TensorOperations.jl icon indicating copy to clipboard operation
TensorOperations.jl copied to clipboard

Update to cuTENSOR 2.0

Open github-actions[bot] opened this issue 2 years ago • 11 comments

This pull request changes the compat entry for the cuTENSOR package from 1 to 1, 2. This keeps the compat entries for earlier versions.

Note: I have not tested your package with this new compat entry. It is your responsibility to make sure that your package tests pass before you merge this pull request.

github-actions[bot] avatar Jan 19 '24 01:01 github-actions[bot]

@Jutho could you please push this through. Thanks

ejmeitz avatar Jan 31 '24 18:01 ejmeitz

I think @lkdvos checked and noticed that we cannot simply do this without having to also update our implementation/package extension, due to breaking changes.

Jutho avatar Jan 31 '24 22:01 Jutho

Sadly it's quite a bit of work since cuTENSOR has changed their interface. It's definitely somewhere on my to do list, but for now I think cuTENSOR v1 works just fine?

lkdvos avatar Feb 01 '24 10:02 lkdvos

I believe cuTensor restricts me to GPUArrays 9 which has a memory double free issue when using multiple threads. I was hoping to update to 10 but I believe this compat is restricting me.

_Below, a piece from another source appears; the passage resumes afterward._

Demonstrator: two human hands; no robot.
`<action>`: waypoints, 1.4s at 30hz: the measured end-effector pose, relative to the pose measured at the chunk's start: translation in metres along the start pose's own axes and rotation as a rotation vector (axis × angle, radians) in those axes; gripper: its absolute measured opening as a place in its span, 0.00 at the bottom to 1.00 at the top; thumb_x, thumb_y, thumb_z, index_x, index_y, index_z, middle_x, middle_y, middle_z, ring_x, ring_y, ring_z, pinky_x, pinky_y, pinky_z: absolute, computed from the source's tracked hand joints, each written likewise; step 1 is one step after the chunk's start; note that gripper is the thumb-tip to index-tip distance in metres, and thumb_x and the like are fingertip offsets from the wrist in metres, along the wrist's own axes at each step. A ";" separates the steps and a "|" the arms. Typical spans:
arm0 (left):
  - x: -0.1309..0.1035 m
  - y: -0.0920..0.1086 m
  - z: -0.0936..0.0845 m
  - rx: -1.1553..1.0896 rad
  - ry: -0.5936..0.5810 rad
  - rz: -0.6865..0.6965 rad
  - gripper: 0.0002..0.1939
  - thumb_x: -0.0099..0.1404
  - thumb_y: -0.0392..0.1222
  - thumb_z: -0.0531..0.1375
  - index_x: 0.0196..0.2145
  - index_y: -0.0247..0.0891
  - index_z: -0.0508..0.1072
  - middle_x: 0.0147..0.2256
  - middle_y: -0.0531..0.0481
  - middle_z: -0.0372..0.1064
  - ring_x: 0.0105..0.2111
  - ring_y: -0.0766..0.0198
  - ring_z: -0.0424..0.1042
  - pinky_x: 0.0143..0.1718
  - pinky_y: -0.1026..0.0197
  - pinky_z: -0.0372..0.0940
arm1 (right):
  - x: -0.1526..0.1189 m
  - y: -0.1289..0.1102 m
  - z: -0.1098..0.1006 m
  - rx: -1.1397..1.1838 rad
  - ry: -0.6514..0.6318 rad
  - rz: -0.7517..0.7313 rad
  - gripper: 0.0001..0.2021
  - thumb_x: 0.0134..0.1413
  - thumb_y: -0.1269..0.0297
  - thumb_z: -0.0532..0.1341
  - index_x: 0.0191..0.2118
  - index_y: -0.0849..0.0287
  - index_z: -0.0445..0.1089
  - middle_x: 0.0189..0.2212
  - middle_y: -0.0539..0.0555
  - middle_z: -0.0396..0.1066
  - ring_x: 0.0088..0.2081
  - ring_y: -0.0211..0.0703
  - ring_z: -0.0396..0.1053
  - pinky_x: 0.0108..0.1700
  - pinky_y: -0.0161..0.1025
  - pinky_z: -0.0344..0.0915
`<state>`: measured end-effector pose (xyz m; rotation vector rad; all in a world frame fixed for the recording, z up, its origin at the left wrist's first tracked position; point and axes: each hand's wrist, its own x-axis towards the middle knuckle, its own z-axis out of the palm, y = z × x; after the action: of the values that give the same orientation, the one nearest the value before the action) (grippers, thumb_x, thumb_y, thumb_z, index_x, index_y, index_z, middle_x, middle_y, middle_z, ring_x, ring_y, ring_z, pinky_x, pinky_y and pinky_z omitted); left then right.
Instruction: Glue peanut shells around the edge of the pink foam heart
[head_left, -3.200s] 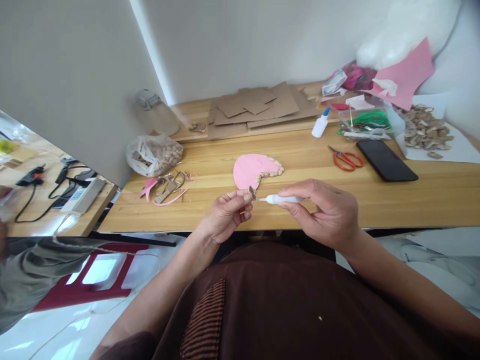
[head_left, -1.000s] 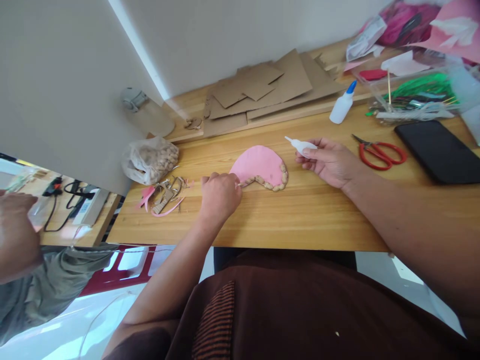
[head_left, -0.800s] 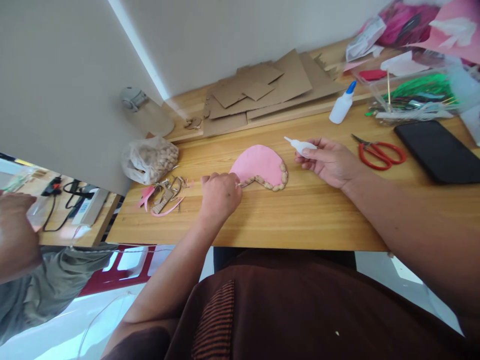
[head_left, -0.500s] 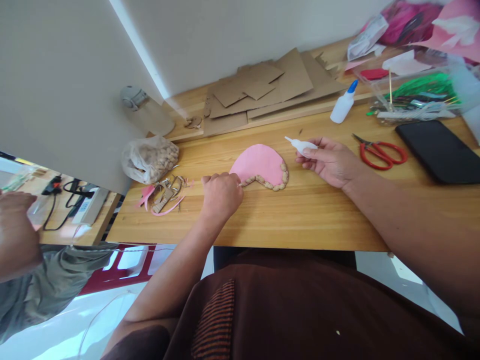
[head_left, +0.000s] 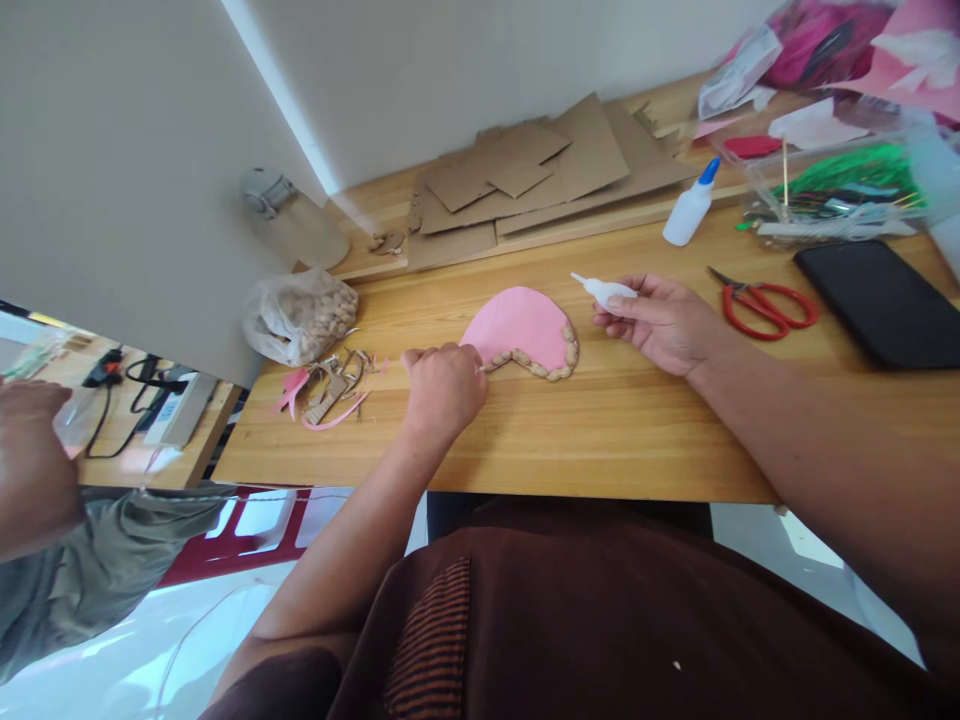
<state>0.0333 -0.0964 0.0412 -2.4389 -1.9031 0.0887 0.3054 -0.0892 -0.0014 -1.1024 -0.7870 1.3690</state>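
Note:
A pink heart-shaped card (head_left: 514, 320) lies on the wooden table, part of its rim lined with peanuts (head_left: 555, 373). My left hand (head_left: 448, 385) is closed over the card's left side, hiding that part; a small pale tip shows by its fingers, and what it grips is hidden. To the right of the card, my right hand (head_left: 664, 320) holds a small white glue bottle (head_left: 609, 293) between thumb and fingers, its thin nozzle pointing up and left, apart from the card.
A plastic bag of peanuts (head_left: 304, 315) and paper scraps (head_left: 330, 390) lie left. Cardboard sheets (head_left: 525, 185) are stacked behind. On the right are a blue-capped bottle (head_left: 688, 212), red-handled scissors (head_left: 765, 305), a black phone (head_left: 877, 300) and a clear box (head_left: 832, 235). Another person's hand (head_left: 34, 460) is far left.

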 end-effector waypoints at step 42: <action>0.002 -0.001 -0.001 -0.033 -0.020 -0.014 0.13 0.63 0.40 0.57 0.40 0.41 0.81 0.40 0.42 0.80 0.41 0.49 0.76 0.50 0.45 0.56 | 0.001 0.001 -0.001 -0.030 0.001 -0.004 0.13 0.41 0.69 0.74 0.33 0.53 0.71 0.31 0.48 0.77 0.34 0.40 0.73 0.32 0.36 0.68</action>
<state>0.0330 -0.0941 0.0418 -2.4545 -1.9448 0.0823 0.3058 -0.0888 -0.0023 -1.1241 -0.8106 1.3572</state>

If its a big change dont worry my code still runs all be it with a bunch of errors printing out.

ejmeitz avatar Feb 01 '24 12:02 ejmeitz

Apparently this issue can cause crashes. To be clear this only happens when using TensorOperations (and more specifically GPUArrays.jl) inside of multiple separate threads. In my case I have one thread per GPU.

image

ejmeitz avatar Feb 09 '24 22:02 ejmeitz

I started some work on moving to the new interface. I think it should be working for plain CuArrays, but I am still deciding on how to implement views/stridedviews, so for now that will have to wait. If you try it out, do let me know if there are any obvious errors?

lkdvos avatar Feb 10 '24 23:02 lkdvos

I also just noticed that cuTENSOR 2 requires julia 1.8, which I am not too happy about. I think this means we either need to keep two different versions of TensorOperations, for 1.6-1.7 with cuTENSOR 1 and for 1.8+ with cuTENSOR 2, or I would have to come up with a way of keeping the old code if julia is below 1.8. Maybe we can consider also restricting to julia 1.8, but I didn't see the need to do that here just yet

lkdvos avatar Feb 10 '24 23:02 lkdvos

I'll test it out, thanks for making some changes!

For the record here is the issue on GPUArrays: https://github.com/JuliaGPU/GPUArrays.jl/issues/503

ejmeitz avatar Feb 11 '24 02:02 ejmeitz

Awaiting the result of https://github.com/JuliaGPU/CUDA.jl/pull/2356 to simplify the implementation further.

lkdvos avatar Apr 29 '24 09:04 lkdvos